**Work instructions**
Lines that include "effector" make up the answer; copy all of them from the data below.

**Stored data**
-*-

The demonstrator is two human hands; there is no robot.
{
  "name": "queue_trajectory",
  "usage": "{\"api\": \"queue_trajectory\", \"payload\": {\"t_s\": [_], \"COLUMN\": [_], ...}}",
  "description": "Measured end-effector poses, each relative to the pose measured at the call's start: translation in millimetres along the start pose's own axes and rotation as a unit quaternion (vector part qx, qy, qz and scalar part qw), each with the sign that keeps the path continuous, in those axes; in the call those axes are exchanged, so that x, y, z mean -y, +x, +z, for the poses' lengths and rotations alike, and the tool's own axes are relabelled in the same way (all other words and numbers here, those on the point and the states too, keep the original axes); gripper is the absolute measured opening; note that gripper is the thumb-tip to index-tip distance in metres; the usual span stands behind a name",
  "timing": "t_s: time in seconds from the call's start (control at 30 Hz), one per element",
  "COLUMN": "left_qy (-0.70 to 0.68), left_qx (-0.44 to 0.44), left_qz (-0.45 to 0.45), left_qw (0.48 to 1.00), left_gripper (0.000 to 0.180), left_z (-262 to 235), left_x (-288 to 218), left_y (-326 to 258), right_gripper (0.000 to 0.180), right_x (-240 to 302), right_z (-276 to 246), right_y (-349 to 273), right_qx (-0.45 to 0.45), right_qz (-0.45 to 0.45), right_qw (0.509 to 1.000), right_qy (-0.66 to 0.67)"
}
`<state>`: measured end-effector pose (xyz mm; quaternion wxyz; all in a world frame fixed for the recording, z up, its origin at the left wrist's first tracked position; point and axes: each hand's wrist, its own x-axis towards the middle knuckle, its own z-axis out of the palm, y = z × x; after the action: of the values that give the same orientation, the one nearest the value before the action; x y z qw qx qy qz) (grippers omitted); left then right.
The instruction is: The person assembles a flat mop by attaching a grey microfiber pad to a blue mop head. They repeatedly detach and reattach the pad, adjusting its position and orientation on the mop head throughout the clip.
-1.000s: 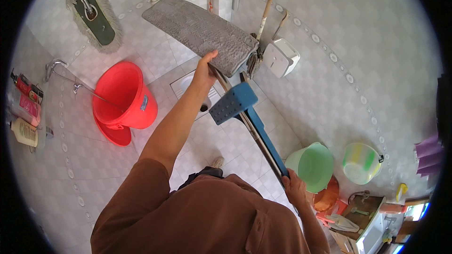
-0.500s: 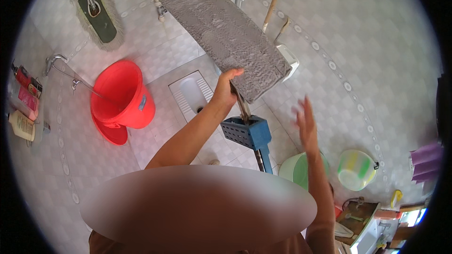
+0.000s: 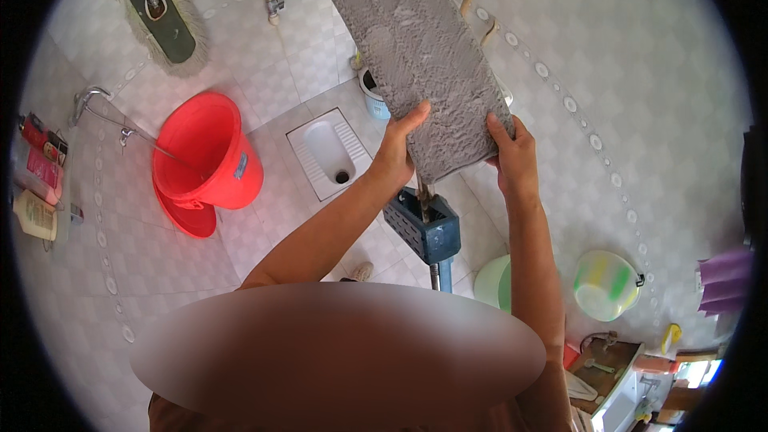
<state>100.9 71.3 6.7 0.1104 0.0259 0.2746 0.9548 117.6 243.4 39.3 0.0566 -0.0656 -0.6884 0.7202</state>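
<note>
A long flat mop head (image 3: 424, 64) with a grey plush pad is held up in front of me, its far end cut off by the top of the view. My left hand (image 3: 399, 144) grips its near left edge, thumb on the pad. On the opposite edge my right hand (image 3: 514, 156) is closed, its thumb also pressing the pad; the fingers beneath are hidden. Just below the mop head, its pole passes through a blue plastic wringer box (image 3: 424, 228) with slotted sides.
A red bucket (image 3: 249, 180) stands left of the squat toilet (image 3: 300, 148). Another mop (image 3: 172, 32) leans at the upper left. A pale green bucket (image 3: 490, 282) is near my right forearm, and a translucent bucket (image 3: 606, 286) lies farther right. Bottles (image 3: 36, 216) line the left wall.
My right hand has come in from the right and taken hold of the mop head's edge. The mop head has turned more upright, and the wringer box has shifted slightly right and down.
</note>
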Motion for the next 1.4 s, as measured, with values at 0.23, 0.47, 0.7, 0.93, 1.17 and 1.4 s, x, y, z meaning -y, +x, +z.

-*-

**Result of this exercise**
  "description": "Measured end-effector poses, each relative to the pose measured at the call's start: translation in millimetres along the start pose's own axes and rotation as a unit quaternion (vector part qx, qy, qz and scalar part qw), each with the sign that keeps the path continuous, in those axes; in the call those axes are exchanged, so that x, y, z mean -y, +x, +z, for the poses' lengths and rotations alike, and the tool's own axes are relabelled in the same way (all other words and numbers here, those on the point and the states too, keep the original axes); gripper is the absolute measured opening; note that gripper is the thumb-tip to index-tip distance in metres; the usual span stands behind a name",
`<state>`: measured end-effector pose (xyz mm; quaternion wxyz; all in a world frame fixed for the recording, z up, its origin at the left wrist's first tracked position; point and axes: each hand's wrist, its own x-axis towards the middle knuckle, its own z-axis out of the palm, y = z × x; after the action: of the values that give the same orientation, the one nearest the value before the action; x y z qw qx qy qz) (grippers omitted); left then right.

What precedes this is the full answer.